To improve and grow, change is required. To change effectively, involves thought and emotion. Whether we are learning to ride a bike, renovating the house, getting in better physical shape, making meetings better, improving governance, implementing a challenging strategic plan, resolving unhealthy conflict, or changing something in our personal life, it will be an emotional ride.

64% of people quit their new year’s goals in January. That’s less than 8% into the year. So how do we keep the excitement of new goals without falling off? Understanding the process of change is fuel for transformation. Reaction is pain. Anticipation is power.

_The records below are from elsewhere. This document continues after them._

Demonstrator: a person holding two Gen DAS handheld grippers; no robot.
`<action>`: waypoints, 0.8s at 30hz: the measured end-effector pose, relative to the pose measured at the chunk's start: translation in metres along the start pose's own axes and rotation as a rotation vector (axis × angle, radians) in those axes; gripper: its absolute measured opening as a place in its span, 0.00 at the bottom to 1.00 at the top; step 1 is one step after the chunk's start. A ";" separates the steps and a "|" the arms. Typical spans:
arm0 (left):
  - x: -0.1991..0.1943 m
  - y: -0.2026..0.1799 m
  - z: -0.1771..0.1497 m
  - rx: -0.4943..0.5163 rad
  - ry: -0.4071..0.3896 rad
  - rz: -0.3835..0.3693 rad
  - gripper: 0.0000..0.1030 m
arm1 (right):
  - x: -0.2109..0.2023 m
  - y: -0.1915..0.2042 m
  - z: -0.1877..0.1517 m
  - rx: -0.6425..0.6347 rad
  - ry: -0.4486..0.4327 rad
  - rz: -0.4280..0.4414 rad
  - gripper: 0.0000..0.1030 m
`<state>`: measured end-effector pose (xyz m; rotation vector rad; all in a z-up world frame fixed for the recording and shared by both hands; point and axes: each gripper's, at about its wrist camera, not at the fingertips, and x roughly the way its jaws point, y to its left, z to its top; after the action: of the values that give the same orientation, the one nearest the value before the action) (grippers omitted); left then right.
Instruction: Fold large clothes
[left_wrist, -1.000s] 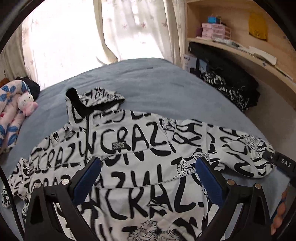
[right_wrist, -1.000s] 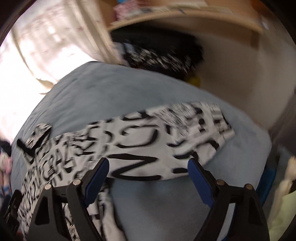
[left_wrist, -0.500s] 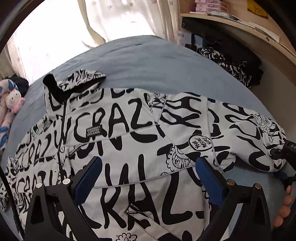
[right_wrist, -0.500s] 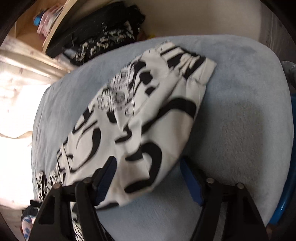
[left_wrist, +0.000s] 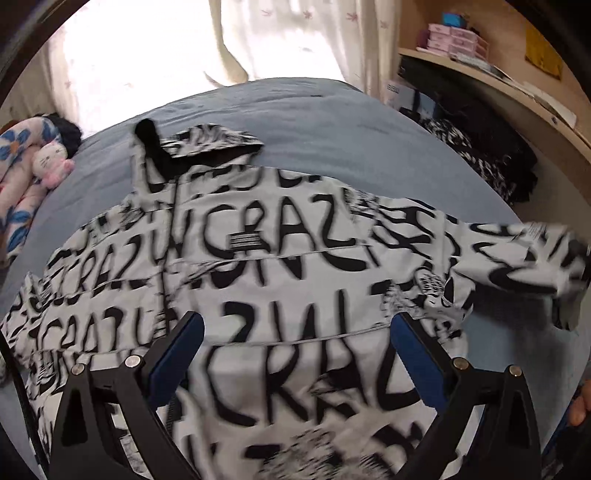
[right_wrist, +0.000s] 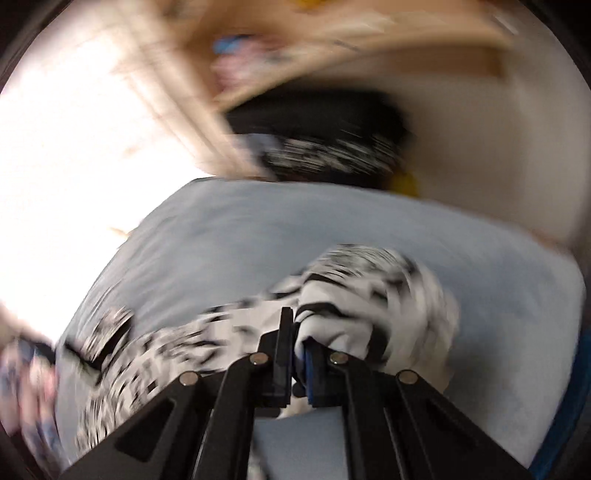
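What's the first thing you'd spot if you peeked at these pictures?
The big black-and-white CRAZY-print jacket spread across the blue bed. The right gripper has just closed on its sleeve, bunching it up. At the bed's left edge sits a pink kitty plush.

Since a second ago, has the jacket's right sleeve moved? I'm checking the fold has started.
Yes. The sleeve, which lay flat on the blue bedspread, is now bunched and lifted off it, in the right gripper, whose jaws have just closed on it.
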<state>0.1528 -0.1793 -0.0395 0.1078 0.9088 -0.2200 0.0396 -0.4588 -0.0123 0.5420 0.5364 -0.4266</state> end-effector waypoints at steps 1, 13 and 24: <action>-0.004 0.011 -0.002 -0.017 -0.004 0.015 0.98 | -0.005 0.022 -0.002 -0.075 -0.011 0.036 0.04; 0.000 0.132 -0.026 -0.258 0.076 0.068 0.98 | 0.020 0.149 -0.121 -0.529 0.314 0.312 0.24; 0.035 0.102 -0.037 -0.222 0.194 -0.297 0.97 | 0.032 0.101 -0.142 -0.326 0.444 0.356 0.48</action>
<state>0.1695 -0.0783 -0.0897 -0.2169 1.1363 -0.3868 0.0647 -0.3050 -0.0970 0.4046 0.8980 0.1286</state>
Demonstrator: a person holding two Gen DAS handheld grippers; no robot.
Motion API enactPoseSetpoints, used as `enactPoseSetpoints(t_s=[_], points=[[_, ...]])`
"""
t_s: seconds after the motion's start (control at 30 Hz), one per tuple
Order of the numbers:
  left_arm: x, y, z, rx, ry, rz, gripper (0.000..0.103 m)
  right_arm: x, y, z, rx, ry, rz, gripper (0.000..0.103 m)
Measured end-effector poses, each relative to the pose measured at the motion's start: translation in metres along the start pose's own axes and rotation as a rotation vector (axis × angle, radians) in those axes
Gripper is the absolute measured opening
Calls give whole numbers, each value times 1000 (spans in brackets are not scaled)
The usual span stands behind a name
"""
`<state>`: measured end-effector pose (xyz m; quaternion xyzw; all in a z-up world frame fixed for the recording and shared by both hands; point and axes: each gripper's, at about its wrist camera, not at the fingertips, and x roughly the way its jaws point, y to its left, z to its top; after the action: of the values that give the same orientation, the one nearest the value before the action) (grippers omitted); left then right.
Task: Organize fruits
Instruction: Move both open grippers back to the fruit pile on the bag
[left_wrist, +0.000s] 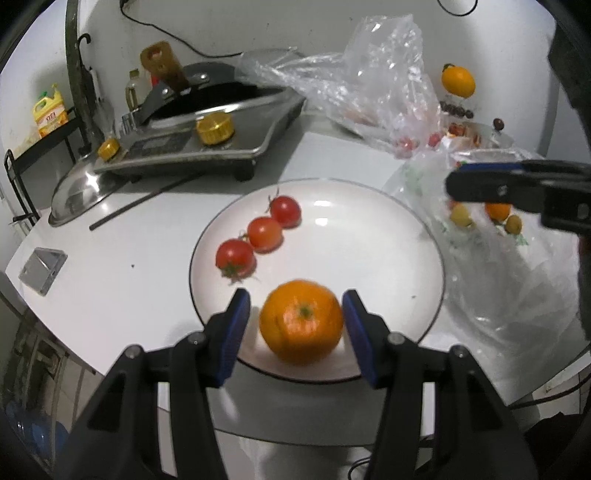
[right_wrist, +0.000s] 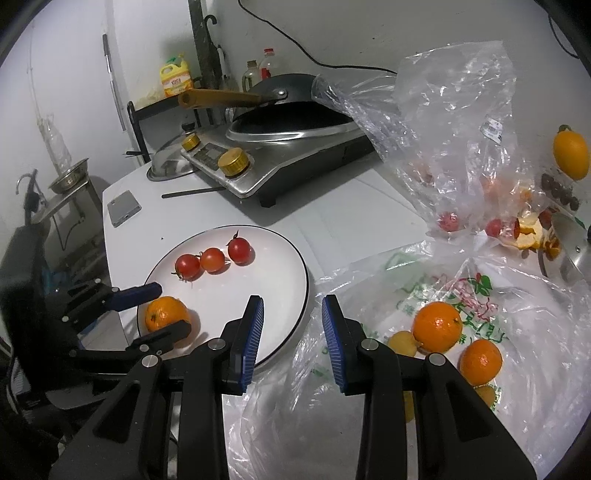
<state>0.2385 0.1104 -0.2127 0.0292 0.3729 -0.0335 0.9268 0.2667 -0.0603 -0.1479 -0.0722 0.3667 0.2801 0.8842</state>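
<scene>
- The orange (left_wrist: 301, 321) sat on the near edge of the white plate (left_wrist: 388, 236), between the blue pads of the left gripper (left_wrist: 295, 314), with a slim gap on each side, so it looked released, not clamped.
- To finish this step well, I judged the left gripper should back straight off without nudging the orange, which could roll toward the three cherry tomatoes (left_wrist: 264, 229) lined up farther in.
- The right gripper (right_wrist: 291, 332) hovered over the plate's rim and the edge of the printed plastic bag (right_wrist: 480, 295) on the desk (right_wrist: 351, 206); its jaws stood narrowly apart, holding nothing.
- More oranges (right_wrist: 437, 326) waited on that bag; a good next grasp would need the jaws widened first, then closed across the fruit's middle.
- The loose film could snag a finger.
</scene>
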Motion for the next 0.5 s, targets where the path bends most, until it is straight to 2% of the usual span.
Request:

Emotional (Cognitive) Changes

Emotional (Cognitive) changes occurs when we select which of several potential emotional meanings will be attached to a situation.  Then, later this meaning gives rise to subjective feelings, and behavioral and physiological changes.  Emotional (Cognitive) change occurs when we alter our cognitive appraisals and changing these cognitive appraisals changes our emotional experiences.

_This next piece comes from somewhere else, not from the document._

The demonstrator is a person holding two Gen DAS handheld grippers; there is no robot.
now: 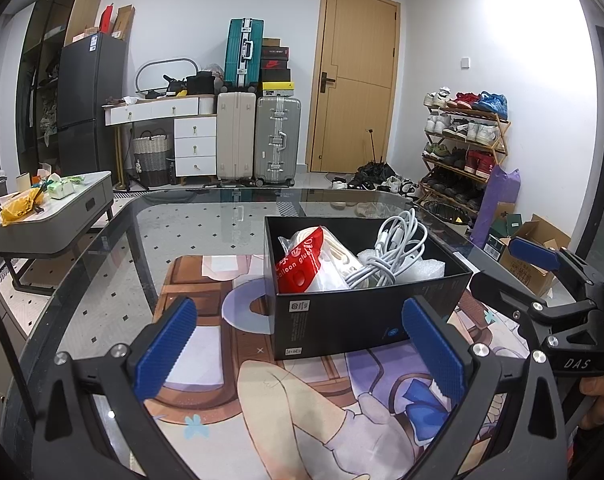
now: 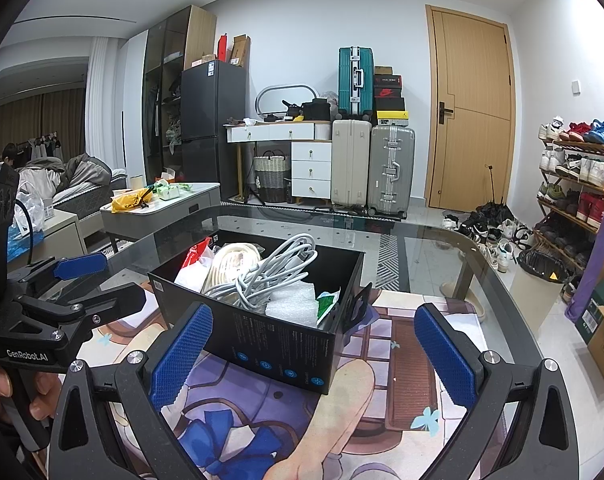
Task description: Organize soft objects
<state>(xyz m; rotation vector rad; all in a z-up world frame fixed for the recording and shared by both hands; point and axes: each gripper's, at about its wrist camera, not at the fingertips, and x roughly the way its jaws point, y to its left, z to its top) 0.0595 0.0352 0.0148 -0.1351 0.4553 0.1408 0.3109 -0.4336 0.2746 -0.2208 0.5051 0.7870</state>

Can we control those emotional responses? Conscious control over the limbic system is possible, not by suppressing a feeling, but rather by changing the interpretation that creates the feeling in the first place. So to change an emotional response we need to go back to the opinion that provoked it. If we change how we interpret the reality, we will change the emotions that show up.

Changing the interpretation of reality doesn’t mean making stuff up; it just means emphasizing a different aspect of reality. Other people might rejoice in this fact and have a totally different response because they look at it from a different angle. Learning to switch our perception of the situation on demand is called “cognitive reappraisal” (or pratipaksha bhavana in yoga) and it is a great tool for emotional regulation.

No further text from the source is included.